For the first four years of Mason Rudolph’s career, he served in Ben Roethlisberger’s shadow. In 2022, he’s stepping out of it. Rudolph is now the veteran of the Steelers’ quarterback room. A far-different looking room, one with more competition and potentially, less ego. As diplomatic as one can be, Rudolph explained how the locker room has changed now. He spoke to 93.7 The Fan’s Jim Colony about it Friday.
“It’s a little different,” he said when asked about the new feel of the Steelers’ locker room.
Specifically, it’s a different relationship between Rudolph and the other quarterbacks in the room. The tension and uneasy relationship between Ben Roethlisberger and Rudolph was well-documented. Rudolph was drafted as the team’s first potential heir apparent, someone that Roethlisberger viewed as a threat to his job. Things got off on an icy foot with Roethlisberger saying he would point to the playbook if Rudolph had a question about the Steelers’ offense. At the time, Roethlisberger also expressed surprise about Rudolph’s selection. Here’s what he said via Bleacher Report.
“I was surprised they took a QB because I thought maybe in the 3rd round you can get some really good players that can help this team win now. Nothing against Mason I think he is a great player. I don’t know him personally but I’m sure he is a great kid. I just don’t know how backing up or being the third, who knows where he’s going to fall in the depth chart but helps us win now…if they feel like he can help our team, so be it but I was a little surprised.”
Rudolph never emerged as the team’s next franchise quarterback, in part due to him backing up Roethlisberger and in part due to his own struggles when given the opportunity to play. Pittsburgh’s first-round grade on Rudolph proved to be a misevaluation.
While specifics about their relationship as teammates are generally unknown, it’s fair to say Roethlisberger and Rudolph weren’t close. Instead, Rudolph learned from Roethlisberger by studying from afar.
“I was able to watch Ben Roethlisberger practice for four years and watch him work the two minute drill, in the red zone and the throws he made in his ball placement. And I think that’s invaluable for a young quarterback to come into the league and regardless of the friendship or relationship, I got to watch him go to work and that’s invaluable.”

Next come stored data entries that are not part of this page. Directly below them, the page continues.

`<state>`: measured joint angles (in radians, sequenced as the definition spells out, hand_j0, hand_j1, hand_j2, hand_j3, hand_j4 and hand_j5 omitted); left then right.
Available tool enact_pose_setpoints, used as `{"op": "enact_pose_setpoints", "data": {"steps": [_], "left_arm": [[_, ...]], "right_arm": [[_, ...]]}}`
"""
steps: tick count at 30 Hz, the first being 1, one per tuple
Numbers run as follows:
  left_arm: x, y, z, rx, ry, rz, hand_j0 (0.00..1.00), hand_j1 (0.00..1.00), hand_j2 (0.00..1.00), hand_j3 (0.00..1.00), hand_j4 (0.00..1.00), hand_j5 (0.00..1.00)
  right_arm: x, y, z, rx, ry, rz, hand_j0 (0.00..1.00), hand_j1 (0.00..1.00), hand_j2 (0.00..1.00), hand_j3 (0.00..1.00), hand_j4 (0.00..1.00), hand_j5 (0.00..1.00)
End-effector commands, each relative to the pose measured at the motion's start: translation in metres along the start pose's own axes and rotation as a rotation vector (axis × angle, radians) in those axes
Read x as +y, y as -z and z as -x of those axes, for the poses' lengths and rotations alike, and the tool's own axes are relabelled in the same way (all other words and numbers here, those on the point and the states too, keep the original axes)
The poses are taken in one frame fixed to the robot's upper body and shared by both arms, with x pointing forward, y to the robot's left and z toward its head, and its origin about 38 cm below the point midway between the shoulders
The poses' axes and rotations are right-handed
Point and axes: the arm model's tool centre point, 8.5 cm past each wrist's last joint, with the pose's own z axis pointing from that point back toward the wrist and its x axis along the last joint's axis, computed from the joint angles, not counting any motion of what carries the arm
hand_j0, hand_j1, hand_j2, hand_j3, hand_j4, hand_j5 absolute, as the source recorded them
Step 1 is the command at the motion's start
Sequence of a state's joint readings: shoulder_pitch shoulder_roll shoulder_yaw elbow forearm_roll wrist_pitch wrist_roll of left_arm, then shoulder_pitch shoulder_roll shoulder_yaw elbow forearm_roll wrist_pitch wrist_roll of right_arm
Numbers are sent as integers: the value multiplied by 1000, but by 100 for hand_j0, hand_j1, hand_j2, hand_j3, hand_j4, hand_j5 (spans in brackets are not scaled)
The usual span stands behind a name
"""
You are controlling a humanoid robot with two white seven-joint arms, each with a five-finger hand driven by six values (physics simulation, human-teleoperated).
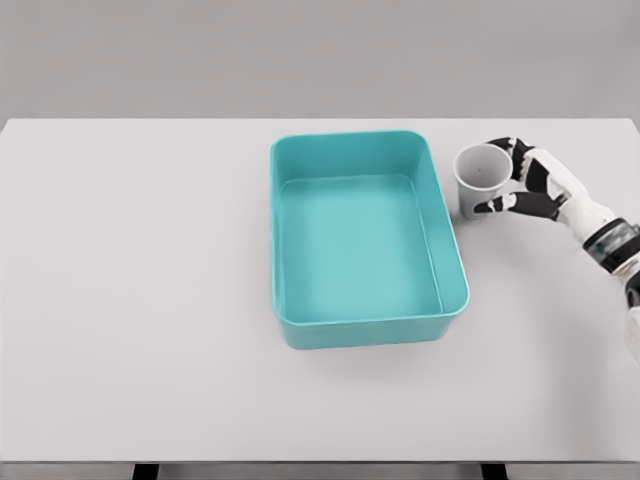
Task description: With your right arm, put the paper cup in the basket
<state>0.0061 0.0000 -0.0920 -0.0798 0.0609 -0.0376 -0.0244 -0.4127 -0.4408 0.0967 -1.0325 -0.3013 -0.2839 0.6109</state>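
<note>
My right hand curls around the cup, fingers at its far rim and thumb low on its near side, gripping it from its 3 o'clock side. The cup stands upright on the worktop, mouth open upward. At the cup's 9 o'clock, just beside it, sits the teal basket.

- Right arm: cut off by right edge past the wrist; forearm and up not visible.
- Right hand: palm side hidden; contact w/ paper cup can't be confirmed.
- Paper cup: right wall hidden behind fingers; base edge too small to tell.
- Table: legs cropped at bottom edge, only dark stubs.
- Basket: far outer wall hidden by rim.
</note>
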Motion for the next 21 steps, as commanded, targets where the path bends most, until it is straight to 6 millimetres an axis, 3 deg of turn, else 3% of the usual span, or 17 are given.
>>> {"op": "enact_pose_setpoints", "data": {"steps": [1, 11, 21], "left_arm": [[0, 0, 0, 1, 1, 0, 100, 100, 100, 100, 100, 100], [0, 0, 0, 1, 0, 0, 100, 100, 100, 100, 100, 100], [0, 0, 0, -1, 0, 0, 100, 100, 100, 100, 100, 100]], "right_arm": [[-7, -2, -13, -23, -30, -2, 49, 49, 49, 49, 49, 49], [-12, -2, -62, -121, -163, -49, 48, 48, 48, 48, 48, 48], [5, 7, -101, -187, -312, -110, 48, 48, 48, 48, 48, 48]]}}
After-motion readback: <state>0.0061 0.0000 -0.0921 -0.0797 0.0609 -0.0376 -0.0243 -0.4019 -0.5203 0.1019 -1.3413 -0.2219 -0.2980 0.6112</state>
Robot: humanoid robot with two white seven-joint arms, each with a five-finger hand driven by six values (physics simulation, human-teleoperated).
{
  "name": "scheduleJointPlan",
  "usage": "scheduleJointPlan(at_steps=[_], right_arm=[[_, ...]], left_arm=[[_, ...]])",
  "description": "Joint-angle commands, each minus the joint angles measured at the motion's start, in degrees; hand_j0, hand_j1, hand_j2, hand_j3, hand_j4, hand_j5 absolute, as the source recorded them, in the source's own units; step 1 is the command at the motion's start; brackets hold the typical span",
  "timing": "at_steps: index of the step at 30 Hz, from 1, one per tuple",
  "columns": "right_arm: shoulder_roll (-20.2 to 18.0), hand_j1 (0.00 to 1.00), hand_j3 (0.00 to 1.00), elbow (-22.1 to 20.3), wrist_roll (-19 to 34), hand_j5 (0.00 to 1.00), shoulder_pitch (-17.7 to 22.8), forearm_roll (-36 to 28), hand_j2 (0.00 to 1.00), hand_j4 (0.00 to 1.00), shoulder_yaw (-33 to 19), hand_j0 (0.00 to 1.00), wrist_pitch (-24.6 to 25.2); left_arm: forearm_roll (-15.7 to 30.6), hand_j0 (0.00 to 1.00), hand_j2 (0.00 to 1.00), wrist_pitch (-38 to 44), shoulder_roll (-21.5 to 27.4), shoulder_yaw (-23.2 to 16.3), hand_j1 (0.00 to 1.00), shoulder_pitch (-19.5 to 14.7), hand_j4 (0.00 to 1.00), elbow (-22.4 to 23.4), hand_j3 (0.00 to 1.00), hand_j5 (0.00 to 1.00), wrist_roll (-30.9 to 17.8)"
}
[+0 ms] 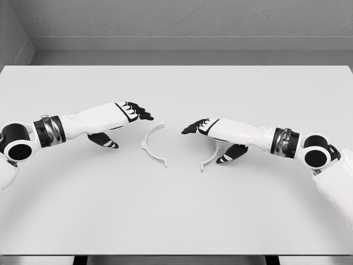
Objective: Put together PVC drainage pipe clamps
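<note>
Two white clamp halves lie near mid-table — the left clamp half (152,142) clear of both hands, the right clamp half (210,155) partly under the right hand (212,130). The table (176,215) has wide bare room toward every edge. Left hand (118,124) and right hover with fingers relaxed, holding nothing.

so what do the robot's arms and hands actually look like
Both arms are glossy white shells with black round joints ringed in white and a dark metallic band at each wrist. The left hand and right hand have white backs and black fingers. No cables or markings show.
</note>
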Motion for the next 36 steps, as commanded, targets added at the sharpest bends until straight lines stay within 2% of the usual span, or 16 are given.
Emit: scheduleJointPlan(at_steps=[1, 3, 5, 18, 22, 27, 29, 34, 36], right_arm=[[0.0, 1.00, 1.00, 0.0, 0.0, 1.00, 0.0, -0.5, 1.00, 1.00, 0.0, 1.00, 0.2], [0.1, 1.00, 1.00, 0.0, 0.0, 1.00, -0.2, -0.5, 1.00, 1.00, 0.0, 1.00, 0.2], [2.2, 1.00, 1.00, 0.0, 0.0, 1.00, -0.4, -0.4, 1.00, 1.00, 0.0, 1.00, 0.2], [4.7, 1.00, 1.00, 0.1, 0.0, 1.00, -0.5, 1.2, 1.00, 1.00, 0.0, 1.00, 0.2], [4.0, 1.00, 1.00, -0.2, 0.0, 1.00, -0.5, 1.1, 1.00, 1.00, -0.4, 1.00, 0.2], [-0.2, 1.00, 1.00, -0.4, 0.0, 1.00, -0.4, 0.4, 1.00, 1.00, -7.7, 1.00, 0.2], [-0.7, 1.00, 1.00, -0.4, 0.0, 1.00, -0.5, 0.5, 1.00, 1.00, -10.0, 1.00, 0.2], [-0.8, 1.00, 1.00, 1.6, 0.0, 1.00, -3.9, 2.4, 1.00, 1.00, -10.1, 1.00, 0.2], [-0.6, 1.00, 1.00, 2.5, 0.0, 1.00, -3.8, 2.9, 1.00, 1.00, -10.1, 1.00, 0.2]], left_arm=[[0.4, 1.00, 1.00, 0.1, 0.0, 0.1, 1.00, 0.0, 1.00, 0.0, 1.00, 1.00, 0.0], [0.4, 1.00, 1.00, 0.1, 0.1, 0.0, 1.00, -0.4, 1.00, 0.0, 1.00, 1.00, 0.0], [0.4, 1.00, 1.00, 0.1, 0.0, 0.1, 1.00, -0.4, 1.00, 0.1, 1.00, 1.00, 0.0], [0.4, 1.00, 1.00, 0.1, -1.7, 0.0, 1.00, -0.6, 1.00, 0.1, 1.00, 1.00, -0.1], [0.4, 1.00, 1.00, 0.1, -1.7, 0.0, 1.00, -0.9, 1.00, 0.1, 1.00, 1.00, -0.1], [0.4, 1.00, 1.00, 0.1, -2.1, 0.0, 1.00, -1.1, 1.00, 0.2, 1.00, 1.00, -0.1], [0.4, 1.00, 1.00, 0.1, -2.9, -0.1, 1.00, -1.8, 1.00, 1.9, 1.00, 1.00, -0.1], [0.3, 1.00, 1.00, 0.1, -2.9, 0.0, 1.00, -1.8, 1.00, 2.1, 1.00, 1.00, -0.1], [0.3, 1.00, 1.00, 0.1, -2.9, 0.0, 1.00, -2.1, 1.00, 2.1, 1.00, 1.00, -0.1]])
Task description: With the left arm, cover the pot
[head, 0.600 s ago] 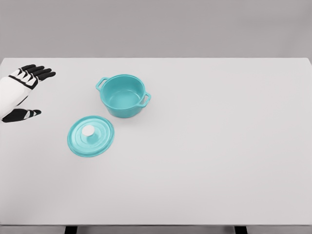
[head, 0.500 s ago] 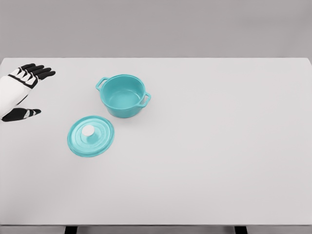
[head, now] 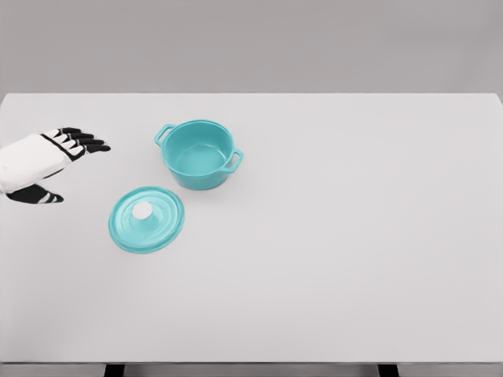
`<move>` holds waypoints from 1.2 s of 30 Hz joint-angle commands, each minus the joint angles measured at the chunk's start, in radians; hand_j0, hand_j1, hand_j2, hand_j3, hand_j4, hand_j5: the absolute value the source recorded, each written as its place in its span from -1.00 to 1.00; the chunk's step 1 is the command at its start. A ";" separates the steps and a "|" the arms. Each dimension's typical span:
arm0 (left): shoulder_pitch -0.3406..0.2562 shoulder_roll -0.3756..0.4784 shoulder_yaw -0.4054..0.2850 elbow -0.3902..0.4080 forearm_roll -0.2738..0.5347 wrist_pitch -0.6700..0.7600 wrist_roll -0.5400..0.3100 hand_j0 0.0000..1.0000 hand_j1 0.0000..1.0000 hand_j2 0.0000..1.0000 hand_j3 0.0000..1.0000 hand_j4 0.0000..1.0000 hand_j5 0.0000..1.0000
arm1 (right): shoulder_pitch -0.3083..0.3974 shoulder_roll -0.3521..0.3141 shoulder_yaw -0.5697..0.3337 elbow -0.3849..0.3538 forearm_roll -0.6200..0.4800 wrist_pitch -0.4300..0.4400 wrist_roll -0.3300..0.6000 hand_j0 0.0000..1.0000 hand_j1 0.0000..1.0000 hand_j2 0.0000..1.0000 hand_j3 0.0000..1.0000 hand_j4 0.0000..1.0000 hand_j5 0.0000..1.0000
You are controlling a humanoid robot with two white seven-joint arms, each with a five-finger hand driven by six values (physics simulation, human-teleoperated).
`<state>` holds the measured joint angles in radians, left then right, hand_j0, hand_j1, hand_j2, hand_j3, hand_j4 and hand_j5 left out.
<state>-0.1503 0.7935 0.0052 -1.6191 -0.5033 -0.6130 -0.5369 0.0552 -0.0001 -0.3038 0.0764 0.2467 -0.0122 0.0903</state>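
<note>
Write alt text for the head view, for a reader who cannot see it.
A teal pot stands open on a white table, its lid lying flat in front-left of it. The left robot hand, fingers spread, hovers left of both, holding nothing.

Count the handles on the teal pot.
2. One handle sits on the pot's far-left rim, the other handle on its near-right rim. None looks hidden; the lid lies apart on the table.

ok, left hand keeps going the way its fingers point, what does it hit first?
Probably the pot: the left hand points right, roughly at its near handle. The lid lies below that line. Hand height unclear.
</note>
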 commanded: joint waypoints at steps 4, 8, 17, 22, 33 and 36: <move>0.000 0.079 -0.100 -0.036 0.066 0.002 -0.041 0.60 0.60 0.60 0.60 0.60 0.60 | 0.000 0.000 0.000 0.000 0.000 0.000 0.000 1.00 1.00 1.00 1.00 1.00 1.00; -0.002 0.081 -0.123 -0.062 0.058 0.002 -0.038 0.45 0.45 0.45 0.45 0.45 0.45 | 0.000 0.000 0.000 0.000 0.000 0.000 0.000 1.00 1.00 1.00 1.00 1.00 1.00; -0.018 0.050 -0.160 -0.076 0.032 0.002 -0.038 0.47 0.47 0.47 0.47 0.47 0.47 | 0.000 0.000 0.000 0.000 0.000 0.000 0.000 1.00 1.00 1.00 1.00 1.00 1.00; -0.021 0.007 -0.182 -0.077 0.020 0.002 -0.038 0.47 0.47 0.47 0.47 0.47 0.47 | 0.000 0.000 0.000 0.000 0.000 0.000 0.000 1.00 1.00 1.00 1.00 1.00 1.00; -0.031 -0.043 -0.188 -0.076 -0.018 0.002 -0.038 0.48 0.48 0.48 0.48 0.48 0.48 | 0.000 0.000 0.000 0.000 0.000 0.000 0.000 1.00 1.00 1.00 1.00 1.00 1.00; -0.032 -0.063 -0.189 -0.073 -0.047 0.002 -0.038 0.48 0.48 0.48 0.48 0.48 0.48 | 0.000 0.000 0.000 0.000 -0.001 0.000 0.000 1.00 1.00 1.00 1.00 1.00 1.00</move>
<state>-0.1825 0.7421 -0.1837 -1.6934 -0.5428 -0.6134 -0.5757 0.0552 -0.0001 -0.3038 0.0764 0.2466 -0.0122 0.0903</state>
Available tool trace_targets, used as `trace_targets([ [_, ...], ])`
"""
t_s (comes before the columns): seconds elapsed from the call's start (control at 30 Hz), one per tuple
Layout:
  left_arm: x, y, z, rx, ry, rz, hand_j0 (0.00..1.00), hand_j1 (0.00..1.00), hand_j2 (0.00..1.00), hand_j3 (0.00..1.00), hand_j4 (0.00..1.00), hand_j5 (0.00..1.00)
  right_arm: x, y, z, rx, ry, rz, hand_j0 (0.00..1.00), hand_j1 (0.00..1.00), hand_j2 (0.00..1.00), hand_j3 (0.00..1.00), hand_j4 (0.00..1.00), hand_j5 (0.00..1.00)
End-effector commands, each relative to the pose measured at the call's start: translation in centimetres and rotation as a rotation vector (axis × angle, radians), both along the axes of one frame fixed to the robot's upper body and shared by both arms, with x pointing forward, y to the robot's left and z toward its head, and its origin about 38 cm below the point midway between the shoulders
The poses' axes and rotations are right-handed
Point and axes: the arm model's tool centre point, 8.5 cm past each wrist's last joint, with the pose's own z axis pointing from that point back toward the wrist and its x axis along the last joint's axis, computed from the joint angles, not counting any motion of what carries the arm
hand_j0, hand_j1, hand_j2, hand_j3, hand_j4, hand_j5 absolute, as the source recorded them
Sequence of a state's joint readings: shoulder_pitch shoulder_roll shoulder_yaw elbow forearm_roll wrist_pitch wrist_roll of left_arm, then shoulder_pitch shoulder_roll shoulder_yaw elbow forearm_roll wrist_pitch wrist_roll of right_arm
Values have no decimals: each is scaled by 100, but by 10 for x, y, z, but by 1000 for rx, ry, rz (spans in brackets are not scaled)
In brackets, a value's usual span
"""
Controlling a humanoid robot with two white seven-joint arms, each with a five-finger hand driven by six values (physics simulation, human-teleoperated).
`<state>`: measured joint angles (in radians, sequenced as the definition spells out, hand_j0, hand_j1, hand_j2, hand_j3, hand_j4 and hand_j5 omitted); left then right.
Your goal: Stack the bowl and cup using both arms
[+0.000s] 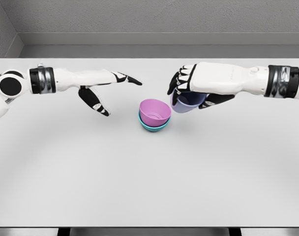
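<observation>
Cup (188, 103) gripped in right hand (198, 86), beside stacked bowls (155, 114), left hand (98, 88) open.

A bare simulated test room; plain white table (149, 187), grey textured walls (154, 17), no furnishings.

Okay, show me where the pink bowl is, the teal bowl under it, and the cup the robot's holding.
pink bowl (155, 110), head view, on its inner wall.
teal bowl (153, 127), head view, on its outer rim below the pink one.
lavender cup (188, 104), head view, on its side wall under the right hand.
</observation>
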<state>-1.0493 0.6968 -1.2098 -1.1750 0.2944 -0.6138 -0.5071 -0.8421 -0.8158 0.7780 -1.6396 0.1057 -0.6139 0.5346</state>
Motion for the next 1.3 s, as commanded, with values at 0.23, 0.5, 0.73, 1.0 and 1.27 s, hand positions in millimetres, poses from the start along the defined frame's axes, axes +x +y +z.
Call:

An answer that’d buy you a seat in Congress. Reading between the lines, Rudolph is admitting the two didn’t have a friendship and that he observed how Roethlisberger practiced and played. Now, he’s fighting to take over Roethlisberger’s starting job. But based on how the battle is going, Rudolph is likely to enter another season as the team’s backup quarterback. Mitch Trubisky is a heavy favorite to be the team’s Week One starter though poor play could open the door back open for Rudolph.
To the broader point, this year’s quarterback room seems closer than others. In part due to it being a younger and newer group. Trubisky has had a different approach than Roethlisberger, more open and willing to take younger players under his wing despite a guy like Pickett battling, and eventually likely taking, Trubisky’s job. Ultimately, the only thing that matters for a starting quarterback is that they play well and win games. Helping younger quarterbacks in the process is just a bonus. Few quarterbacks in his era played as well or won as often as Roethlisberger so all can be forgiven. And publicly, Rudolph isn’t holding a grudge.